== TASK BRIEF ==
Please return the data word for word and leave out any picture it contains.

== EXERCISE DATA ==
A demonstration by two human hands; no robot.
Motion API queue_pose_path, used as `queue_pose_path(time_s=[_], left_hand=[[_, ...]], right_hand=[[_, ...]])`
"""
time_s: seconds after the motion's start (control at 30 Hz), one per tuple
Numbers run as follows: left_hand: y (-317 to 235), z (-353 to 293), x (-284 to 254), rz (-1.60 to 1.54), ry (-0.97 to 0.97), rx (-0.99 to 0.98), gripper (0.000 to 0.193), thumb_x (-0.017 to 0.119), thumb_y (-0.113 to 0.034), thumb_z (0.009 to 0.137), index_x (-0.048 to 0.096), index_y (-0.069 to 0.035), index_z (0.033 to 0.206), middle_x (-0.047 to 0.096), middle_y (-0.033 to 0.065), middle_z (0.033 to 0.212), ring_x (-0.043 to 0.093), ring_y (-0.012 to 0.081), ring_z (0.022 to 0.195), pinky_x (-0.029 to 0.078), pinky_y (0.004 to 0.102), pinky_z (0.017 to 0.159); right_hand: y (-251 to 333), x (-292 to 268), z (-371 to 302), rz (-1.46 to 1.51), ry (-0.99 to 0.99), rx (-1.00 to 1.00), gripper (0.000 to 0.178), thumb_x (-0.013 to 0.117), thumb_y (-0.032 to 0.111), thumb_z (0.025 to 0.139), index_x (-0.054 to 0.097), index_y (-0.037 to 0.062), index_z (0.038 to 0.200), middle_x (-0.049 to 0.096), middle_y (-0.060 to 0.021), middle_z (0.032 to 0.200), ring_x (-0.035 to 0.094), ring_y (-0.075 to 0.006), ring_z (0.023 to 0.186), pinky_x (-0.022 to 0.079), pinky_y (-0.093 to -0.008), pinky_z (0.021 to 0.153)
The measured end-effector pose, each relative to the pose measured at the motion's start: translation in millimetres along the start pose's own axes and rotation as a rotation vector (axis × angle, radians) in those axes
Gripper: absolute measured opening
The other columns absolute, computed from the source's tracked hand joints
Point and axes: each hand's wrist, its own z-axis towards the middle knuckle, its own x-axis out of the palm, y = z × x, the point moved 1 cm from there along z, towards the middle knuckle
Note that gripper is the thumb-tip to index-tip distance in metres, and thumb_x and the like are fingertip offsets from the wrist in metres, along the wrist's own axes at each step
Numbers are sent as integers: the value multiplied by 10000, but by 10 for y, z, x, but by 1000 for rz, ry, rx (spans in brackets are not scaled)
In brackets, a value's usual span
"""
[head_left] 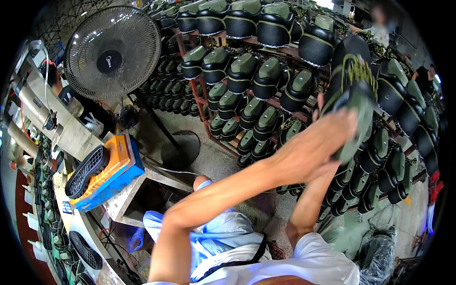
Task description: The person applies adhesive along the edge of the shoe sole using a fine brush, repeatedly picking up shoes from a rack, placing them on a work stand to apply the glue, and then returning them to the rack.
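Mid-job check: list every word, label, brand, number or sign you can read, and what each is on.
Grey wire-caged standing fan: pale lettering on its round black hub; it's a brand mark, so I won't copy it.
Small blue-and-white patch on the bench: too small to read.
Held green-and-black shoe: blurred, no readable text.
Racked green-and-black shoes: no readable text.

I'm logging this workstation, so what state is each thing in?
Green-black shoe, lifted, laces on, blurred
Left hand, at the shoe, grip blurred
Right hand, mostly hidden
Standing fan, upright; running or not unclear
Rack shoes, set in rows
Black sole, tilted on orange box
Clear plastic, crumpled
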Motion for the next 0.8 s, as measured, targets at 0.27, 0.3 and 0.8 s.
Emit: queue_pose_path(time_s=[0.27, 0.3, 0.8], left_hand=[[-970, -996, -2557, 1036, 793, -169, 958, 761, -407, 695, 482, -74, 1549, 443, 92, 1651, 410, 296, 1531, 263, 599, 1267], [-1172, -1036, -2785, 1111, 829, -200, 861, 740, -368, 739, 519, -69, 1516, 498, 104, 1602, 474, 299, 1478, 324, 579, 1238], [-3611, -2587, -4789, 1958, 24, -1370, 944, 951, -573, 604, 630, 17, 1268, 722, 208, 1137, 724, 361, 1031, 578, 442, 926]], right_hand=[[-376, 805, -1518, 266, 107, 1051, 731, 568, 431, 1026, 425, -70, 1539, 499, -219, 1542, 553, -317, 1360, 386, -440, 1200], [-330, 1245, -1527, 168, 201, 1072, 694, 571, 382, 1020, 461, -99, 1509, 590, -203, 1470, 610, -290, 1298, 408, -401, 1172], [-3550, 4213, -1649, -318, 1160, 539, 951, 921, 600, 657, 684, 9, 1363, 727, -253, 1219, 702, -288, 1135, 529, -400, 1007]])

== WRITTEN ANSWER ==
A demonstration by two human hands; no robot.
Motion API queue_pose_path, used as `queue_pose_path(time_s=[_], left_hand=[[_, ...]], right_hand=[[_, ...]])`
"""
time_s: seconds after the motion's start (control at 30 Hz), one per tuple
Numbers run as follows: left_hand: y (-317 to 235), z (-353 to 293), x (-284 to 254), rz (-1.60 to 1.54), ry (-0.97 to 0.97), rx (-0.99 to 0.98), gripper (0.000 to 0.193), thumb_x (-0.017 to 0.119), thumb_y (-0.113 to 0.034), thumb_z (0.009 to 0.137), index_x (-0.048 to 0.096), index_y (-0.069 to 0.035), index_z (0.033 to 0.206), middle_x (-0.047 to 0.096), middle_y (-0.033 to 0.065), middle_z (0.033 to 0.212), ring_x (-0.043 to 0.093), ring_y (-0.012 to 0.081), ring_z (0.022 to 0.195), pinky_x (-0.029 to 0.078), pinky_y (0.004 to 0.102), pinky_z (0.017 to 0.159); right_hand: y (-251 to 333), x (-292 to 268), z (-371 to 302), rz (-1.46 to 1.51), ry (-0.99 to 0.99), rx (-1.00 to 1.00), gripper (0.000 to 0.178), thumb_x (-0.013 to 0.117), thumb_y (-0.032 to 0.111), thumb_z (0.025 to 0.139), index_x (-0.054 to 0.097), index_y (-0.037 to 0.062), index_z (0.038 to 0.200), middle_x (-0.049 to 0.096), middle_y (-0.060 to 0.021), middle_z (0.032 to 0.200), ring_x (-0.035 to 0.094), ring_y (-0.075 to 0.006), ring_z (0.023 to 0.186), pinky_x (-0.022 to 0.079), pinky_y (-0.093 to -0.008), pinky_z (0.021 to 0.153)
The measured end-effector pose, each relative to the pose measured at the motion's start: translation in millimetres along the start pose's own axes and rotation as a rotation vector (axis × angle, radians) in those axes
Gripper: absolute measured opening
The other columns absolute, computed from the source's tracked hand joints
Point and axes: each hand's wrist, its own z-axis towards the middle knuckle, its own x-axis out of the palm, y = z × x, the point moved 1 cm from there along z, towards the middle knuckle
Note that gripper is the thumb-tip to index-tip distance in metres, and thumb_x and the like are fingertip offsets from the wrist in metres, along the wrist's own axes at each step
Numbers are sent as integers: the value multiplied by 10000, but by 10 for y, z, x, but by 1000 for rz, ry, rx (spans in brackets are not scaled)
In brackets, a value's usual span
"""
[head_left] 
Task description: The person applies adhesive along the edge of the shoe sole using a fine brush, repeatedly picking up shoes from a rack, placing them on a work stand to apply the glue, and then returning them to the rack.
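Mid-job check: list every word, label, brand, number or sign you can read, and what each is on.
Grey wire-caged standing fan: pale lettering on its round black hub; it's a brand mark, so I won't copy it.
Small blue-and-white patch on the bench: too small to read.
Held green-and-black shoe: blurred, no readable text.
Racked green-and-black shoes: no readable text.

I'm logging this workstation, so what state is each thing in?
Green-black shoe, lifted, laces on, blurred
Left hand, at the shoe, grip blurred
Right hand, mostly hidden
Standing fan, upright; running or not unclear
Rack shoes, set in rows
Black sole, tilted on orange box
Clear plastic, crumpled
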Motion for the next 0.8 s, as measured, targets at 0.27, 0.3 and 0.8 s.
Emit: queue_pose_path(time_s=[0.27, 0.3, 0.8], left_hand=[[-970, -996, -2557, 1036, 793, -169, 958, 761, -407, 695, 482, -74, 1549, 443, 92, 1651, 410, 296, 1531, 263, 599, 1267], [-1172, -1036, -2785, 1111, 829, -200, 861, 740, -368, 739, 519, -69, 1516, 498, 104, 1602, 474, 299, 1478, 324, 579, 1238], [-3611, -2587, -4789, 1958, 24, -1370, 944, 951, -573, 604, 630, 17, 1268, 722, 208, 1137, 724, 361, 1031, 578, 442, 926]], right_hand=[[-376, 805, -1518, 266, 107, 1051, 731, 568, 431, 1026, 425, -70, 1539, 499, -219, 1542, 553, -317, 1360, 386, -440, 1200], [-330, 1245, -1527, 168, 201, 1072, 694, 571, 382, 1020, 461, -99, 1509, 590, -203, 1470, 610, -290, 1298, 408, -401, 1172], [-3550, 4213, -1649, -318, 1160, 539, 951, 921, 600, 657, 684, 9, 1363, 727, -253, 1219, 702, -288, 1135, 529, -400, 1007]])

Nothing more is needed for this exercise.